He offered her his most innocuous smile.

  A mountain of combs and uniforms would not alter him: Zane was a street urchin, clever, untamed. She had found him one winter night two years ago in an alleyway, bleeding to death from a knife wound to his ribs. She had passed by him, silent as the air, but he had lifted his head anyway, and then his hand to her.

  He had seen her. He had found her eyes. And because he had done that—because, somehow, he could—she went back to him.

  Skinny, smelly trouble. That was her first thought. She didn't need trouble in her life. She didn't need another risk to plague her, she had too damned many as it was. Rue had been doing very well for some while, and no little part of that was because she knew how to keep to herself.
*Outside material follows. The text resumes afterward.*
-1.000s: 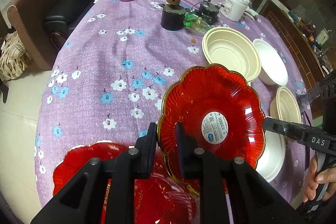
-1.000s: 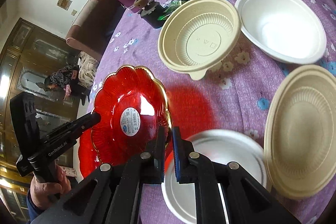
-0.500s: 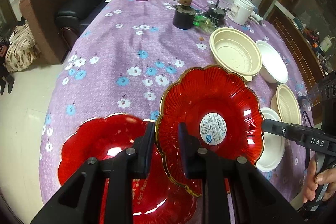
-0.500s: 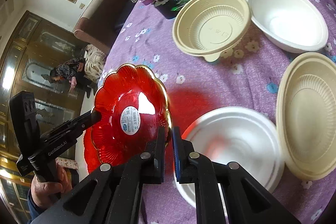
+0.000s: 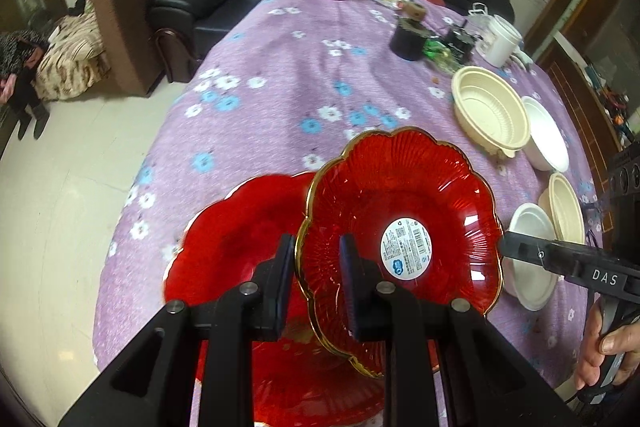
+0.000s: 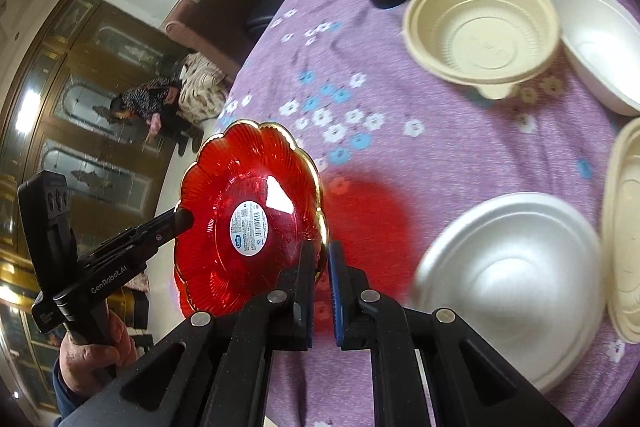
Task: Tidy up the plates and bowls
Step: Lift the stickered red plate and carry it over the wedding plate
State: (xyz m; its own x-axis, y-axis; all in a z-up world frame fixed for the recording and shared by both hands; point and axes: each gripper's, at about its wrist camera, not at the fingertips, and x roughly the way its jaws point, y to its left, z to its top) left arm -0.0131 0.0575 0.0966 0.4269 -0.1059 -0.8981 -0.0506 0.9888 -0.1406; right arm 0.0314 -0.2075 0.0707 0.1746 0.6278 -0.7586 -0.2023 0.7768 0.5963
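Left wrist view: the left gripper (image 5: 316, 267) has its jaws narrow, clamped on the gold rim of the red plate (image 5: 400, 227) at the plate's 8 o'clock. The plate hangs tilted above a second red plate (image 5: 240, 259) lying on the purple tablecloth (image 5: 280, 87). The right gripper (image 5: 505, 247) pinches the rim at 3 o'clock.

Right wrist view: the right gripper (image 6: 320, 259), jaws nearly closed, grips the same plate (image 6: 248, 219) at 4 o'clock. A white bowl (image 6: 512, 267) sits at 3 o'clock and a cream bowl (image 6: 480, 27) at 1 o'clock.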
  Yet in that reeking alley she had hesitated, and then crouched down before the child. She had examined his pasty face, the dim pale eyes that pleaded with hers and the lips that tried to speak.

  He had seen her.

  She touched her fingers to his cheek and decided, on impulse, to take him home to die.
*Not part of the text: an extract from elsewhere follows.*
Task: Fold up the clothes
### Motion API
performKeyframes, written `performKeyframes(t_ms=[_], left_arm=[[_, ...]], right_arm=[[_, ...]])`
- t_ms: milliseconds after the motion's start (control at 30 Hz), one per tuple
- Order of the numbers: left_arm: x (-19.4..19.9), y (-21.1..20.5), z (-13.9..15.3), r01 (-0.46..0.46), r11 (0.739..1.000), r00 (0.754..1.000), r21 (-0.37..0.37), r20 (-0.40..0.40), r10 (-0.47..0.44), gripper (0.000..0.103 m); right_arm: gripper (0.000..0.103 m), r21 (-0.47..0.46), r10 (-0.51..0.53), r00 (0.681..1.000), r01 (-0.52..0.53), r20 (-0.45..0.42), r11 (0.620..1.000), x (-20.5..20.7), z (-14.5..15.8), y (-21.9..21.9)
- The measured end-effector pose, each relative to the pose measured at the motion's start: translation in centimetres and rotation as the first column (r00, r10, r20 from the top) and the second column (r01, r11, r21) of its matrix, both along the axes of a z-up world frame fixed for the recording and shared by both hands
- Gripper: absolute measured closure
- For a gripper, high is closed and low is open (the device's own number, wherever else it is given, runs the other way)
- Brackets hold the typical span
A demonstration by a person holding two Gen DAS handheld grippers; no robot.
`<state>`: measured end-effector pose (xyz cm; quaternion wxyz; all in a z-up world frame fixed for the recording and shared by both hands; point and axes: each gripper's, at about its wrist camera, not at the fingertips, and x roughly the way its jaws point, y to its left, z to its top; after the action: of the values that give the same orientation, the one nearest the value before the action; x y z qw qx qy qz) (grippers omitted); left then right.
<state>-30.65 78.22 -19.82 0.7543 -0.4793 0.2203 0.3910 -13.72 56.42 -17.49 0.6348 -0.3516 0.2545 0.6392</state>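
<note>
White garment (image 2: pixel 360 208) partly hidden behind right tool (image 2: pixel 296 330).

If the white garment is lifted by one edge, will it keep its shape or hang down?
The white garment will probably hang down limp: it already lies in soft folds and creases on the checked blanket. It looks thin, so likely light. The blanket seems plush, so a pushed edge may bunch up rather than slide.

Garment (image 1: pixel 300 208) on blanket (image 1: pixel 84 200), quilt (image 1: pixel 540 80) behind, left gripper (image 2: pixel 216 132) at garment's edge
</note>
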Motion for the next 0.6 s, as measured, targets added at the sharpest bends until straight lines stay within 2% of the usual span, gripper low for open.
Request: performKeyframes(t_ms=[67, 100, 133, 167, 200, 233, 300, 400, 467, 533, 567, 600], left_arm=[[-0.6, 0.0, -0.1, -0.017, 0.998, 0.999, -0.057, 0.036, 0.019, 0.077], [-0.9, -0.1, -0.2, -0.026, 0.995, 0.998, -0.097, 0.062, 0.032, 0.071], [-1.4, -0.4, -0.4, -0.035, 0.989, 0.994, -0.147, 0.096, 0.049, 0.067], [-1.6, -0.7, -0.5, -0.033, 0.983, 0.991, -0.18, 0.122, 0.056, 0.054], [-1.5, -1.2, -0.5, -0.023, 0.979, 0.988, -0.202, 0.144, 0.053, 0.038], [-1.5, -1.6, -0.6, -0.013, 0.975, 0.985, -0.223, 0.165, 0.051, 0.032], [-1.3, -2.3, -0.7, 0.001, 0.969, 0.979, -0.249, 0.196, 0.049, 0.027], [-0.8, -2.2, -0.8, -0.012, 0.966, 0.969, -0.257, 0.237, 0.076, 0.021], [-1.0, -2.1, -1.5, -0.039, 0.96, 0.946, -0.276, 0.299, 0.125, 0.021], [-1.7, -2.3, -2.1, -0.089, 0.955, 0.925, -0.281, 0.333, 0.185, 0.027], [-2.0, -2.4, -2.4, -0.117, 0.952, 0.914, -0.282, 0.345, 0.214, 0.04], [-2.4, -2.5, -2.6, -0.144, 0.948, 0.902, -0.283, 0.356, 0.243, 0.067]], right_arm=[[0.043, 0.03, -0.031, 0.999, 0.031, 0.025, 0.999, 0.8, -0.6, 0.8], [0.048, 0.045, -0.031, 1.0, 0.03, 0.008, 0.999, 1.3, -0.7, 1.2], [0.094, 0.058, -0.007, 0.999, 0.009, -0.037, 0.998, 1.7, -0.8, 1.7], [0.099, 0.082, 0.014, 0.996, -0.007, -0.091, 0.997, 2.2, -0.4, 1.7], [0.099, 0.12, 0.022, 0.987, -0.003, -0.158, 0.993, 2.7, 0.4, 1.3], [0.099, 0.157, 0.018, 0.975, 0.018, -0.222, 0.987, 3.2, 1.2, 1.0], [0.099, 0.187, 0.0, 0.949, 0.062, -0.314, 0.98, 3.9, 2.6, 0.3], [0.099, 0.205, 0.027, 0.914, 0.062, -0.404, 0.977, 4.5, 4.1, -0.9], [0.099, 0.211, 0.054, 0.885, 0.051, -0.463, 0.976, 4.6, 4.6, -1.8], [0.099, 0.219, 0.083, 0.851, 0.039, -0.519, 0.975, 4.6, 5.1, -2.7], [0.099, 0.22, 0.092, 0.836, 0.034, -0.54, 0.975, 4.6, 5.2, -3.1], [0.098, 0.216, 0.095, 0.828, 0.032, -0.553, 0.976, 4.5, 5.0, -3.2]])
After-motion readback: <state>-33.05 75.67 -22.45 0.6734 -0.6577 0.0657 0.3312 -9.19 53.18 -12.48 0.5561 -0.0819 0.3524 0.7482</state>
  She was not someone accustomed to acting on her impulses. The few times she had, great changes had swallowed her life. Zane, as it turned out, was no exception.

  He had been too stubborn to die. He had flopped back on her new Hepplewhite settee, smearing a great deal of blood across its dainty lemon stripes—and lived.

  The settee had been regretfully dispatched, but Zane, her dogged waif, had dug in. He was weak and malnourished and a misfit. He had no manners, no grace, and a great deal of rude wit. He screeched like a banshee whenever she ordered him to bathe.

  And yet . . . Rue remembered how it felt to be small, to be alone.

  She had granted him a bed in the attic, assigned him chores—which he hardly ever performed—and so sealed their unlikely, uneasy alliance.

  He knew what she was. He never said it, never asked. But he knew.

  Boy and woman studied each other now in the thin yellow light. Even with the sweet smile he looked like nothing so much as an underfed elf. She wondered how he managed it; she knew for a fact he routinely ate enough to fatten three grown men.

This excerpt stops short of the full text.